A useful overview for the curious and those involved in internationalization of software.
My first blog was built using Joomla. It turns out that it doesn’t feel like it has the power or flexibility of Drupal and it lacks the ease of use and speed of deployment of WordPress. I’ve since moved most of my blogging to multiple WordPress instances and I’m still looking into Drupal for more complex things. Joomla was an interesting thing to play with, but I probably won’t go back to using it. There is a second edition of the book out there.
This was one of the first (probably the first after the RFC itself) book on HTTP that I bought. It is a bit spotty in places, but it covers most of the important ground. I would go with either the raw RFCs or the definitive guide before I’d buy this book.
This is a much better and more complete book on HTTP. My copy is getting a bit ragged, but still holding together. I’m of the opinion that HTTP is the appropriate transport for most networked remote control (though possibly in the form of HTTPS with TLS in the mix). Unless you need datagram service or have unusual sorts of performance requirements it provides a standard, proxy friendly, reasonably performant transport for a just about any information. XML is the most obvious payload, but HTTP is happy to carry binary data of other text serializations (JSON?) too.

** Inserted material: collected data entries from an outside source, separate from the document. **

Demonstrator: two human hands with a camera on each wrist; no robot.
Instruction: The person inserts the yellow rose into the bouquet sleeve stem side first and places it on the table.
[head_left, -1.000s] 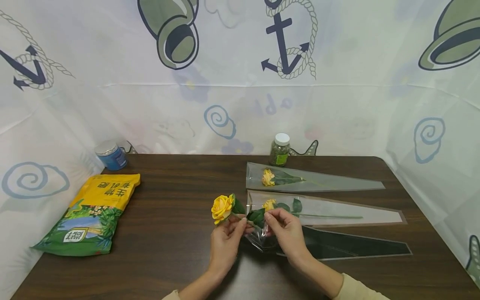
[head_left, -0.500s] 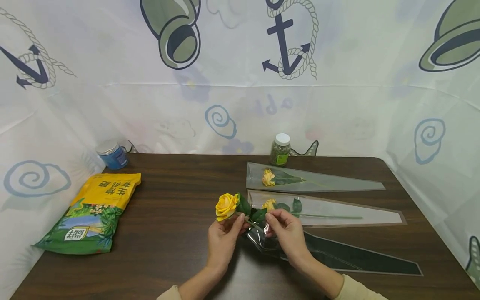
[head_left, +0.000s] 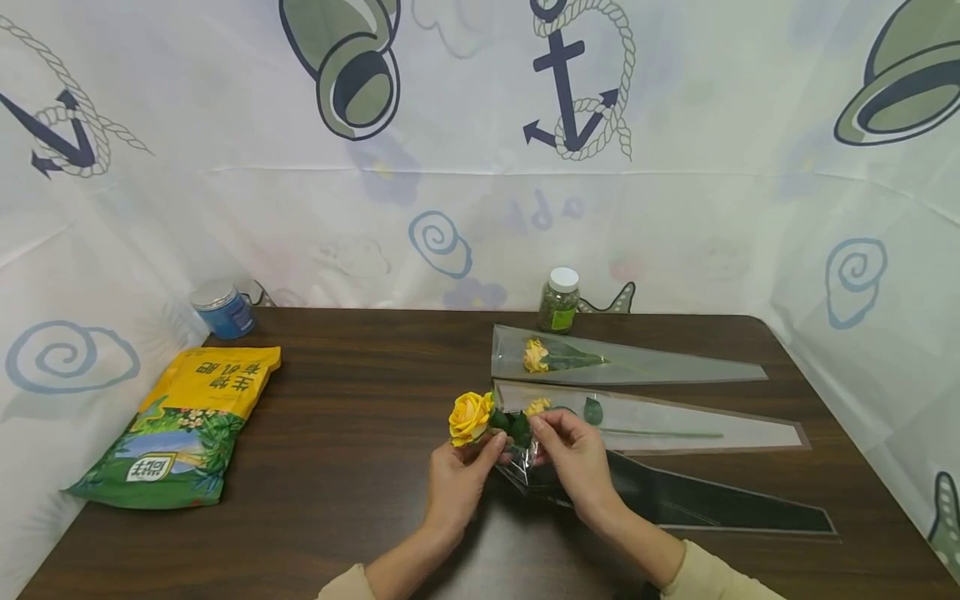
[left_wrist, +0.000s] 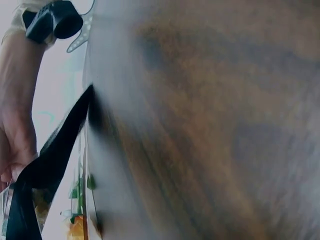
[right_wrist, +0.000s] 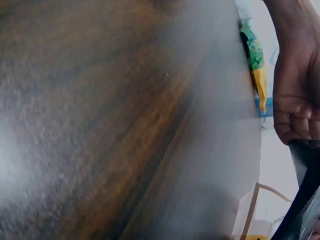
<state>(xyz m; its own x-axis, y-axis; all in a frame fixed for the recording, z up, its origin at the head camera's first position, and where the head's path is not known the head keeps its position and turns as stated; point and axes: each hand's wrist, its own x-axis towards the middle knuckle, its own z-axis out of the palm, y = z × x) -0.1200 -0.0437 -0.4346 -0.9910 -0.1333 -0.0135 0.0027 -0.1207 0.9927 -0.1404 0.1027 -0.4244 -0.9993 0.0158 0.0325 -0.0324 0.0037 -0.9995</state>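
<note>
A yellow rose (head_left: 471, 418) with green leaves is pinched below its bloom between the thumb and fingers of my left hand (head_left: 456, 487). My right hand (head_left: 579, 467) pinches the wide end of a long black-backed clear flower sleeve (head_left: 720, 496), whose narrow end points right. The rose's leaves lie at the sleeve's mouth; its lower stem is hidden by the sleeve and hand. In the left wrist view, the right hand (left_wrist: 17, 135) holds the dark sleeve (left_wrist: 50, 160). The right wrist view shows the left hand (right_wrist: 297, 95) by the sleeve's edge.
Two light sleeves, each with a yellow rose, lie behind: a nearer one (head_left: 750, 429) and a farther one (head_left: 697, 367). A green-lidless-looking jar with white cap (head_left: 561, 302) stands at the back. On the left are a yellow-green bag (head_left: 180, 429) and a blue jar (head_left: 225, 312).
The rose and my left hand have moved right, toward the right hand. The sleeve's narrow end swung nearer the front, then slightly back. My right hand has barely moved.
</note>
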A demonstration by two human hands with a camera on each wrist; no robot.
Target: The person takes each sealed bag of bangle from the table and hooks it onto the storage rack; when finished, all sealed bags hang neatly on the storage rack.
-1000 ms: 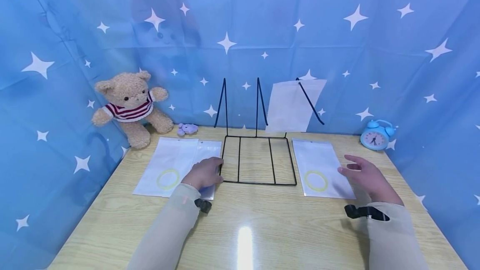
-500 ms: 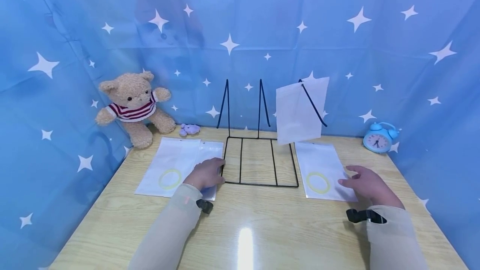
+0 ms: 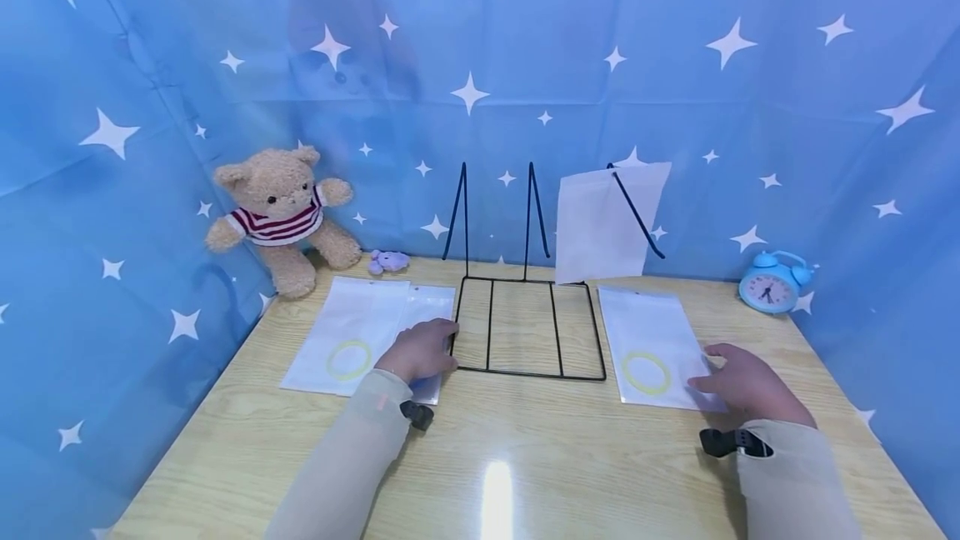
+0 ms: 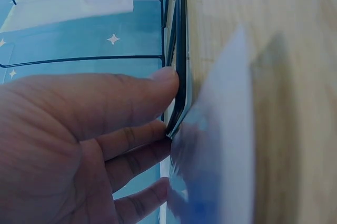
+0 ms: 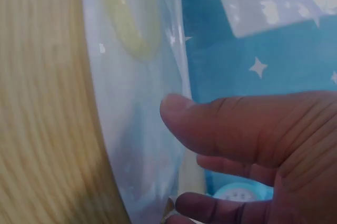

This is the ActiveX book. It has been out of print for some time but it still is worth searching out if you need to work with the technology. Like most of COM, ActiveX had a great deal of promise, but never quite got the technology in place to smooth out the rough spots. I’ve used controls to good effect in past projects, but I’d likely be cautious about implementing them again in new development.
This is the other half of the WMI book pair.
WMI is the mechanism (at least has been) for getting programmatic access to system level information and control. It is COM based and thus available from just about any language on windows that isn’t java.